Line Dancer aus Zeulenroda in China ausgezeichnet – Heidi Henze schreibt über die Tanzgruppe, mit denen wir in München auf unseren Flug nach Peking gewartet haben. Dort haben sie zwischen den Stuhlreihen am Gate getanzt, später in Luoyang dann einen Preis mitgenommen.

On investment, China politics aren’t black and white – Joseph J. Schatz über China als Thema in der Debatte der US-Präsidentschaftskandidaten. „Black-and-white campaign slogans don’t easily translate into economic policy, including the exquisitely complex U.S.-China economic relationship.“

Tencent
Yujia Lee, Medienbotschafter-Alumna, arbeitet bei Tencent.

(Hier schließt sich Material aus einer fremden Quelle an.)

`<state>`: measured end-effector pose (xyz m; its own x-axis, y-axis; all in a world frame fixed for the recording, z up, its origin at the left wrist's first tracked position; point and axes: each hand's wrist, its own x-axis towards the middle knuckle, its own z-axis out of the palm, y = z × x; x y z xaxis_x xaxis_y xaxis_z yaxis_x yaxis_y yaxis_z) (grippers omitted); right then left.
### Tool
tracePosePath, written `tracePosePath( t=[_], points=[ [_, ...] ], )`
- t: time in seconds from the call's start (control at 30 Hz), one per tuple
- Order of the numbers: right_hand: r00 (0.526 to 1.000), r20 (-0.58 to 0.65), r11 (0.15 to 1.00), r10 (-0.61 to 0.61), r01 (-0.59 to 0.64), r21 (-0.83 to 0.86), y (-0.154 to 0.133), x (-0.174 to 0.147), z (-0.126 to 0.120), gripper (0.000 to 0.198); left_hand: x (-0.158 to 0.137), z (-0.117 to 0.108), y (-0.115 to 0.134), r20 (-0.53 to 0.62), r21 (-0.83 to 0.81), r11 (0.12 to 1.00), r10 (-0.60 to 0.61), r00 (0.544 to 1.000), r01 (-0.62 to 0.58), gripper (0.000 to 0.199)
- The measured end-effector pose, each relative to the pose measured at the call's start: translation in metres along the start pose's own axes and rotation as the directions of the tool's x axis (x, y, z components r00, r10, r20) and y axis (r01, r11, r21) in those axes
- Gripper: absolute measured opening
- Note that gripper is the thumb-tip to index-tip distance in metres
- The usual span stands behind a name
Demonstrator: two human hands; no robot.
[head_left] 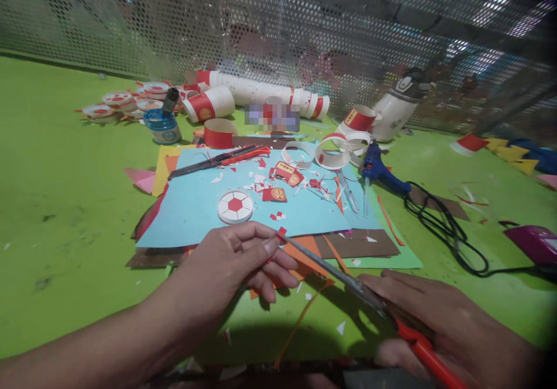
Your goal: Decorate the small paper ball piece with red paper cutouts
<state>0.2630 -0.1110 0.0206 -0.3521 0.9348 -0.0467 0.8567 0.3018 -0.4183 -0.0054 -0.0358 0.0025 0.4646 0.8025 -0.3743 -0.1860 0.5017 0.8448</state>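
Note:
Between thumb and fingertips, my left hand (pixel 248 261) pinches a small piece of red paper (pixel 281 235). The blade tips of a pair of scissors (pixel 339 273) with red handles reach that piece from the right. My right hand (pixel 452 319) is wrapped round the scissors' handles, near the front edge of the table. Just beyond my left hand, a white disc with a red-and-white football pattern (pixel 235 206) lies on a light blue sheet (pixel 187 220). Scraps of red printed paper (pixel 275 194) are scattered behind it.
A craft knife and orange-handled scissors (pixel 221 159) lie on the sheets. Cut cup rings (pixel 333 152) and stacked paper cups (pixel 261 90) sit behind. A blue glue gun (pixel 383 171) with a black cord is at right, a blue jar (pixel 162 126) at left, a bottle (pixel 398 107) by the mesh.

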Motion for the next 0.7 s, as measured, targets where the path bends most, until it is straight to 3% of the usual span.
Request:
tracePosePath(
  t=[0.47,0.7],
  points=[
    [0.990,0.142,0.999,0.007,-0.012,0.036,-0.0055,0.0064,-0.0048,0.049,0.0016,-0.0005,0.0006,0.023,-0.014,1.000,-0.018,1.000,0.018,0.015],
    [0.996,0.086,1.000,0.027,-0.028,0.010,-0.0016,0.0020,-0.0018,0.046,0.0021,0.0004,0.0017,0.008,-0.019,0.999,-0.033,0.999,0.033,0.018]
  ],
)
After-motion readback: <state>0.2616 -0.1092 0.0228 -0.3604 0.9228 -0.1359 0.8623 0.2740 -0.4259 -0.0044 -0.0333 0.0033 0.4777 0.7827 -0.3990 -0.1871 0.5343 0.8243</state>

Skypes Konkurrenz aus China: Der Chatdienst Weixin – Felix Lee über den Erfolg des Internet-Unternehmens Tencent (bei unserem Besuch dort letzte Woche hatten unsere Gastgeber viel Spaß mit der im Text erwähnten „Schüttelfunktion“). „Auslandschinesen sind (…) nicht nur kräftige Kapitalgeber. Zuweilen verhelfen sie auch chinesischen Online-Unternehmen zum Welterfolg.“

Volunteer Coders Team Up to Fix China’s Horrid Online Train Ticketing Site – David Wertime über Pläne, unter  12306NG.org eine besser funktionierende Alternative zur chinesischen Bahn-Buchungsseite 12306.cn zu programmieren. „Among the site’s most vexing new features is the ability (read: requirement) that users wait in a “virtual line.” “

Why China Lacks Gangnam Style – Evan Osnos kommt zu dem Schluss, dass es Chinesen schwer fällt, ihrer eigenen Kultur mit Humor zu begegnen. „In Chinese cultural circles there is a name for this: the “ ‘Kung Fu Panda’ problem,” named for the 2008 DreamWorks movie.“

Vielleicht doch lieber fliegen

 

Ein Witz, angeblich von Johannes Rau:

Ein Mann möchte gerne von Wuppertal nach Peking reisen, hat aber Flugangst. Also fragt er am Bahnhof nach einer Fahrkarte nach Peking. Geht nicht, heißt es da – von hier können Sie nur eine Karte nach Berlin buchen. In Berlin dasselbe, es gibt nur ein Ticket bis nach Moskau. So bucht er nach und nach weiter und kommt irgendwann in Peking an.

Nach zwei Woche in der Stadt packt ihn das Heimweh und er will zurück. Geht also in Peking an den Fahrkartenschalter: „Guten Tag, ich hätte gerne ein Ticket nach Wuppertal.“ Sagt der Verkäufer: „Balmen oder Elbelfeld?“

Was da an Stereotypen über umständliche Deutsche und effiziente Chinesen mitschwingt. Dortmund – Peking sind mit dem Zug jedenfalls 170 Stunden. Bestimmt eine schöne Reportage. Die aber bitte jemand anders schreiben soll.